# English Cocker questions



## fishnnut (Jul 15, 2006)

Am thinking about getting a dog in the future and have heard good things about English Cockers and they seem like a nice dog not to big and I would mainly be hunting upland birds with one. Anybody have much experience with these or input good or bad? Also any good breeders in North Dakota? Thanks for any input.


----------



## gonedoggin (Mar 20, 2008)

One of the best in the business is Paul McGagh in Bismark.

www.glencoekennels.com

Although I own Springers, the club I train w/ has a lot of Cockers. They are really neat little dogs but they are not for everybody. In my opinion, they are ideal for someone who hunts grouse/woodcock especially. They can handle pheasants but I can't really see them being great in big CRP fields. Others disagree.

While you often hear people warn against many breeds field trial lines for hunters, in Cockers these are the only lines you should consider. The field trial dogs I've seen would make excellent hunters, the show/pet lines are not worth looking at. Only consider dogs w/ field trial titled (FC/AFC) parents and grandparents.

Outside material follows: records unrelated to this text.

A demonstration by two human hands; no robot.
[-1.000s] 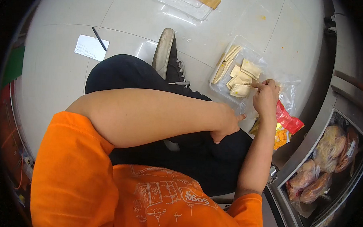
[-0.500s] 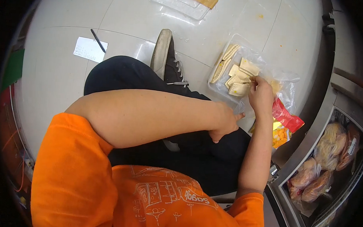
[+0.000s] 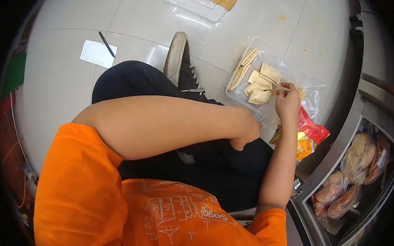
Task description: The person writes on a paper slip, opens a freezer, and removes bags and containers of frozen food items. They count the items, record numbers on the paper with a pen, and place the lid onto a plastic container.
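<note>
A clear lidless container (image 3: pixel 233 94) on the floor holds flat, pale, square pastries (image 3: pixel 259 96), some overlapping and others on edge along its left side. My right hand (image 3: pixel 288 102) is just right of them, its fingers curled and a small pale thing, too small to identify, between thumb and forefinger. Clear plastic (image 3: pixel 311 97) lies beside and partly behind that hand. My left hand (image 3: pixel 246 132) reaches across above my leg, below the container's lower edge; its knuckles face up and its fingertips are mostly hidden.
A red and yellow food packet (image 3: pixel 311 129) lies right of my right wrist. Wrapped bundles (image 3: pixel 356 159) fill an open drawer at right. Paper (image 3: pixel 95 53) with a black pen (image 3: pixel 107 44) is at upper left. A clear lid (image 3: pixel 205 6) with brown tape lies at the top.
My right hand has drawn back slightly to the right from the pastries, its thumb and forefinger now farther apart. The left hand's forefinger, earlier stretched out, is now mostly out of sight.
</note>
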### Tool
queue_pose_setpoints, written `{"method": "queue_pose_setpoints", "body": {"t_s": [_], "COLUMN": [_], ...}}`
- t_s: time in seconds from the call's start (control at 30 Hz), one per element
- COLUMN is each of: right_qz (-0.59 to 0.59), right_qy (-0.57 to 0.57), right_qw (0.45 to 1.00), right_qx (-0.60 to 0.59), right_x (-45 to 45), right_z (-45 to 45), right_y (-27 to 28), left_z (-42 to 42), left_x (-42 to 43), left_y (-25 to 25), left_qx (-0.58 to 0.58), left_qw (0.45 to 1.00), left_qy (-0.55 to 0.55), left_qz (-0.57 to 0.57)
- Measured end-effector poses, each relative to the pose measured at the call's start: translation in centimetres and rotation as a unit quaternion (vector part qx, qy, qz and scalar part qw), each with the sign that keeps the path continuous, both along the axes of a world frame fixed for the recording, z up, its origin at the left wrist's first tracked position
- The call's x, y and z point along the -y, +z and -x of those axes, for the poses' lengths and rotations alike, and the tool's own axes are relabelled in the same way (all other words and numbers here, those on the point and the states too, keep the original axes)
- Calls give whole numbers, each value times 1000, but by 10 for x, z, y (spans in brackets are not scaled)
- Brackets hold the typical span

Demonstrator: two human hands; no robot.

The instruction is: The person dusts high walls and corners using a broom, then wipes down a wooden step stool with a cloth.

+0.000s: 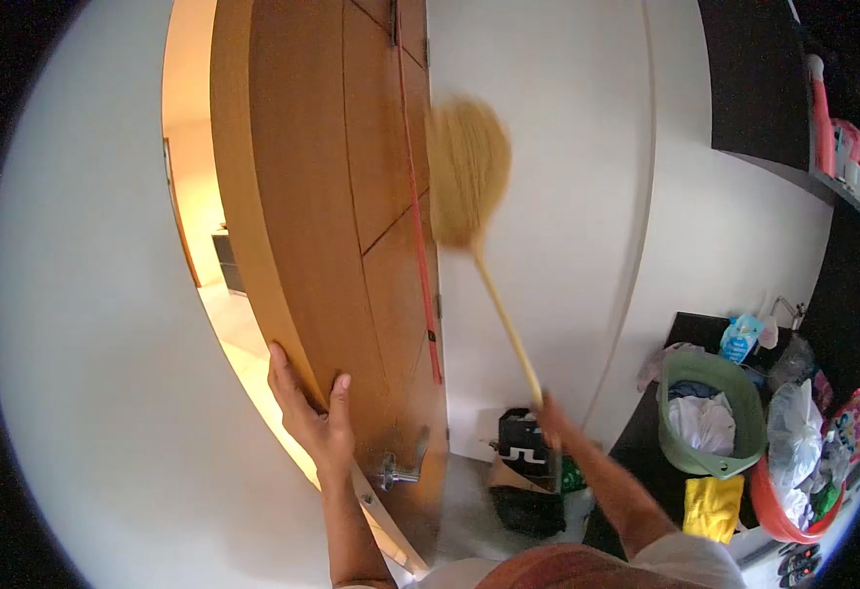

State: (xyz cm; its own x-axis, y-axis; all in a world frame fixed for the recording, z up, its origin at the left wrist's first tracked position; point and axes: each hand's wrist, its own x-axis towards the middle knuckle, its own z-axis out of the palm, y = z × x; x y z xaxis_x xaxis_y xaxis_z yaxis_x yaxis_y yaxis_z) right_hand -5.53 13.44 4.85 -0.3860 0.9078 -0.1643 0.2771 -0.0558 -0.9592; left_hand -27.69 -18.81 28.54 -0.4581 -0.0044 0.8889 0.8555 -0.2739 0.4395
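My right hand (552,422) is wrapped round the thin yellow handle of a broom (469,167), raised with its straw head up. The straw head is slightly blurred and is beside the hinge side of a brown wooden door (302,196), in front of the white wall. My left hand (317,427) grips the door's free edge, thumb on the panelled side and fingers along the edge. Below it is the metal door handle (391,474). A red strip (418,226) hangs down the door.
To the right, a green laundry basket (672,417) holds clothes, beside a red basin (779,515) with plastic bags. A yellow cloth (713,508) hangs below. A black box (526,506) stands on the floor by the wall. A dark shelf (759,88) juts out at upper right.
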Motion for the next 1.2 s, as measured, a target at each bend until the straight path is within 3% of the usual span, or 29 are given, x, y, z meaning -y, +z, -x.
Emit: {"method": "queue_pose_setpoints", "body": {"t_s": [0.03,0.07,0.13,0.17,0.2,0.3,0.47,0.53,0.7,0.73,0.8,0.9,1.0,1.03,1.1,1.2], "right_qz": [77,318,312,-46,-68,107,107,105,28,88,205,6,-191,-109,63,143], "right_qy": [-13,50,114,107,69,-29,-79,-87,-63,-56,-41,31,111,119,135,214], "right_qw": [997,911,915,993,993,992,974,966,943,930,896,886,830,842,853,838], "right_qx": [-26,-256,-229,24,71,-65,-181,-221,-326,-352,-392,-463,-512,-515,-500,-481], "right_x": [43,72,130,161,188,247,312,329,318,311,292,247,193,191,196,179], "right_z": [-24,-54,-93,-98,-106,-122,-137,-139,-109,-104,-101,-54,-12,-16,-39,-76], "right_y": [-45,-83,-137,-159,-163,-135,-118,-112,-113,-96,-43,-65,-83,-65,15,95], "left_z": [-1,-1,-2,-3,-6,-14,-6,-13,-20,-23,-14,1,-7,-10,-5,-4], "left_x": [0,0,-1,-1,-1,-1,-4,-2,0,1,-2,-7,-2,-4,-5,-10], "left_y": [0,-1,0,0,6,13,3,7,10,11,9,5,5,5,0,-3], "left_qx": [-2,-6,-11,-12,-16,-32,-58,-87,-96,-92,-185,-311,-312,-292,-278,-261], "left_qw": [1000,1000,1000,1000,1000,999,998,995,994,994,954,856,767,792,773,760], "left_qy": [3,8,6,-2,-9,4,-21,40,49,54,230,403,510,489,517,531], "left_qz": [2,5,2,-1,-3,8,-10,8,26,31,45,95,233,220,242,269]}}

They also make fantastic companions when the season is closed. One of my good friends takes his AFC ***** everywhere with him.

Good luck.


----------



## Chaws (Oct 12, 2007)

You should look into the Boykin Spaniel. Great great upland dogs and I've even seen quite a few that can retrieve geese. There are a couple that are HRCH titled so they are an extremely versatile breed.

http://www.dogbreedinfo.com/boykinspaniel.htm


----------



## Bobm (Aug 26, 2003)

http://oahekennels.com/

I would go here


----------



## ND decoy (Feb 1, 2003)

Our group has 3 cockers (my brother and two buddy's) from Glencoe kennels and they have been excellent dogs to hunt behind. I have never been a big fan of the cocker's but these dogs have done nothing but impress me and change my opinion. Also I have meet Paul and he is just a real nice guy to deal with.

I have hunted behind and watched a couple of dogs from Oahe kennels at field trials and they also are excellent dogs. The guys who are really into this breed say that these two guys are the premier breed/trainer for cockers in the country and they both are located around Bismarck.

I like pointing dogs, but if I were to change these guys would be at the top of my list.


----------



## tabes (Apr 11, 2006)

YOU GUYS ARE RIGHT ON WITH EITHER PAUL OR TOM NESS WHO OWS OHAE KENNELS JUST AN FYI ON BOYKINS BE CAREFUL THEY HAVE HAD ALOT OF HIP PROBLEMS OVER THE YEARS GOOD LUCK


----------



## stonebroke (Dec 16, 2004)

At one time Cockers and Springers came from the same litter.....the smaller dogs (under 25 pounds) were called Cockers and were used for woodcock. The dogs that ended up over 25 pounds were called Springers and were used for pheasant, hares, and grouse. In 1902 Springers were officially recognized as a separate breed.

Generally speaking, there isn't anything a Cocker can do that a Springer can't do as well or better, but if a Cocker is what you want you'll be happy with it as long as you get an English Cocker from solid field lines. Cockers can handle pheasants with no problem. Pheasant look bigger than they are because of the tail.... I don't know about waterfowl with a cocker, but they can handle any upland game bird with no problem.

As far as their size as it relates to how much easier it makes to have them in the house, size isn't really relevant........a dog's behavior is much more important than size. I have friends who have Labs, Chessies, German Shorthairs, etc. who live in their houses with them and they are wonderful....very well behaved....you hardly know they are there. I have a couple other friends with little lapdogs that are holy terrors....totally obnoxious and off the wall.


----------



## dadandydog (Mar 3, 2008)

I have a field bred English Cocker female, 1 year old. My past experience has been with Labs,and Setters (English,Gordon). 
She was born April 07, trained on Chukars late Summer, flushed and retrieved probably 25 roosters & 2 ducks last fall and I think I remember missing some birds she flushed.
The bigger dogs are durable, she is just plain tough. There is more "bird" bred into that little dog than any I have had or have now.
If every hunter is blessed with one great dog in his life this is mine. Understand that this a totally biased view of one man about one dog. I'm sure I don't look look closely at her shortcomings, she seems to accept mine with no more than a puzzled look.
DDD


----------